0

Situation: I want to reinstall a Homelab Server (Windows OS) as a linux-based Server

Server | Purpose: Backup System (mostly offline)

I currently have an HP Proliant Microserver N54
Turion II Neo N54l 2,2Ghz , 4GB RAM

https://geizhals.at/a688459.html

Setup
6 physikal Disks (5 HDD, 1 SSD) in a Pool to a JBOD Storage Space (15,6TiB)
1 LUN, formatted NTFS
Files are shared via Windows Share (SMB/Cifs)
No special NTFS permissions (since it is just me)
Windows Server 2012 R2 (soon EOL)
Deduplication enabled , which saved almost 4,5 TiB on data
mode = general purpose file server

Clients Clients mostly Windows, perhaps some Linux in near future.
Access the server via SMB/Cifs and RDP (managing)

yeah, the server is slow, but the only purpose is archive, mostly turned off and sometimes access the data (single user, no parallel access needed). works OK as it is now

Goal
Since I want to go for linux a lot more and the Server 2012 R2 is End-of-life, I want to reinstall the system on GNU/Linux, providing the same functionality using the same base.

If I read about deduplication, it is always ZFS or BTRFS but LOTS of RAM needed. Or OpenMediaVault with BorgBackup... but the client also needs BorgBackup (and Clients will Windows still)
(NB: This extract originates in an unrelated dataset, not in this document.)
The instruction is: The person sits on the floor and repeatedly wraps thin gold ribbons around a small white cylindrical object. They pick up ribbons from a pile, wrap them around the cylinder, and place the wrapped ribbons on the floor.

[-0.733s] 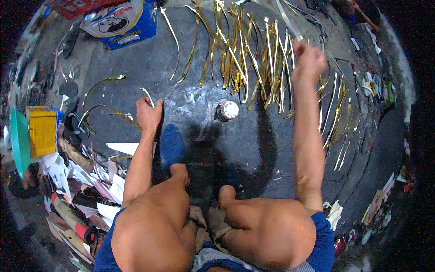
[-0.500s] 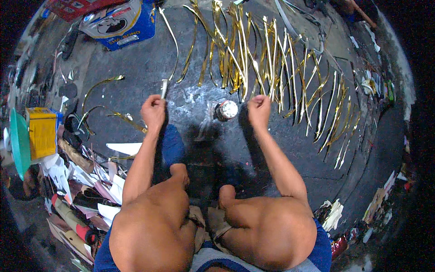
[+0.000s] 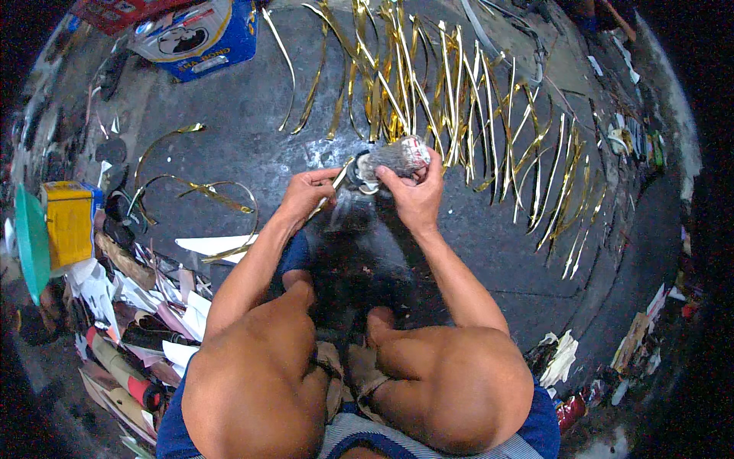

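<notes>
My left hand (image 3: 310, 197) pinches a narrow gold strip (image 3: 336, 183). The strip's upper end reaches up beside a small, grimy grey container (image 3: 394, 158) with a red and white end. My right hand (image 3: 417, 195) has its fingers wrapped round that container and holds it tipped over to the left. A whitish, crusted end of the container faces the strip; whether the two touch I cannot tell. Beyond my hands, many glossy gold strips (image 3: 397, 84) lie fanned out on the dark floor mat (image 3: 229, 115).
More gold strips (image 3: 206, 187) curl on the mat at left. A blue and white tin (image 3: 222, 57) stands far left, a yellow tin (image 3: 69, 222) nearer. Paper and material scraps (image 3: 153, 298) pile up beside my left leg. A pale crumpled scrap (image 3: 562, 356) lies near my right knee.
My right hand has moved left, taken hold of the container that stood on the mat and tipped it. My left hand has brought its strip rightward, close to the container.
</notes>
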`<state>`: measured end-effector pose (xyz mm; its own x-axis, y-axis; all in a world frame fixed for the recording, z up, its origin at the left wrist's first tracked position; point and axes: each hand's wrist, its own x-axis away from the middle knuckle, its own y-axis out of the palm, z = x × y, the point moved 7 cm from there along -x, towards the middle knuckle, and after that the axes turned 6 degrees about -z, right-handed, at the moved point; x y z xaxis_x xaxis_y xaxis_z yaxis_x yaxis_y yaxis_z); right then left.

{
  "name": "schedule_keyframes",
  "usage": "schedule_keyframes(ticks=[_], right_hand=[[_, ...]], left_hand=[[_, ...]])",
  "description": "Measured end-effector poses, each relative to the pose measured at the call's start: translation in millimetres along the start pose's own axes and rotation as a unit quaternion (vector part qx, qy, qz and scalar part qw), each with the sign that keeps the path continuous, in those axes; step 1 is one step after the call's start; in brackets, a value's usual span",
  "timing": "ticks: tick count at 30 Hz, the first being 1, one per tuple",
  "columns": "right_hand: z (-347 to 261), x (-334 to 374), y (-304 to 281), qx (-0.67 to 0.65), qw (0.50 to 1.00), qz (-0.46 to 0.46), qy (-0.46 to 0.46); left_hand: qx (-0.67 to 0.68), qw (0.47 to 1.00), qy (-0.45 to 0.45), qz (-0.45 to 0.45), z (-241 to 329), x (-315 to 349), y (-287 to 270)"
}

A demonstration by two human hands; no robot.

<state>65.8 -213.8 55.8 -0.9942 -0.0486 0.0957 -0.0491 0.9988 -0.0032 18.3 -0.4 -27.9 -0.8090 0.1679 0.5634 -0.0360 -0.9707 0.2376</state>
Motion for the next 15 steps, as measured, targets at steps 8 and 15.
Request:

what would be the nearest equivalent linux setup?

12
  • Don't know where the "LOTS of RAM needed" comes from. Sure, if you build a high-performance NAS for dozens of clients and dozens of disks, then even modest buffers as desirable for maximum throughput become a couple gigabyte in size, but that's absolutely not your use case. I bet in your case, simply running duperemove on a refcount-supporting file system (btrfs, xfs) once in a while, or just doing incremental backups, would totally do to achieve the desired deduplication of data. Commented Aug 9, 2023 at 17:16
  • @MarcusMüller, ZFS is quire "hungry" with deduplication: "For every TB of pool data, you should expect 5 GB of dedup table data, assuming an average block size of 64K" superuser.com/a/1169159/409497 Commented Aug 9, 2023 at 17:23
  • 1
    @RomeoNinov jup jup, if you need instant deduplication, that's what you pay. But in backup application "back up with full duplication, then manually run deduplication on the stored data after" is feasible. Commented Aug 9, 2023 at 18:05
  • 1
    @MarcusMüller, yep, if it's for backups that's a option. But unfortunately my machines are "hungry" and constantly under I/O load :D Commented Aug 9, 2023 at 18:12
  • Hi. So just a (for example) Debian System, using BTRFS or XFS and have a duperemove scheduled repeatedly? Sorry, is there a sample how-to ? just a quick tutorial on how to set up? I am not that good with all the linux stuff yet Commented Aug 9, 2023 at 18:27

2 Answers 2

0

See on Truenas Scale for you file server https://www.truenas.com/truenas-scale/ Instead of RDP there is a web-admin panel

And I think, if you need to use deduplication on you zfs pool, you need to add RAM

1
  • I already tried "OpenMediaVault" which would be ok. But ZFS is - as far as i know - very hungry for ram. Seeing it is 15,6 TiB I will not be able to provide Currently I can do it with only 4GB. Commented Aug 10, 2023 at 11:37
0

So, you'd install debian from a USB drive (usually) quite normally, using the debian 12 amd64 netinst image (that's the default that you get when you click on "download" on debian.org). Go for the "graphical install".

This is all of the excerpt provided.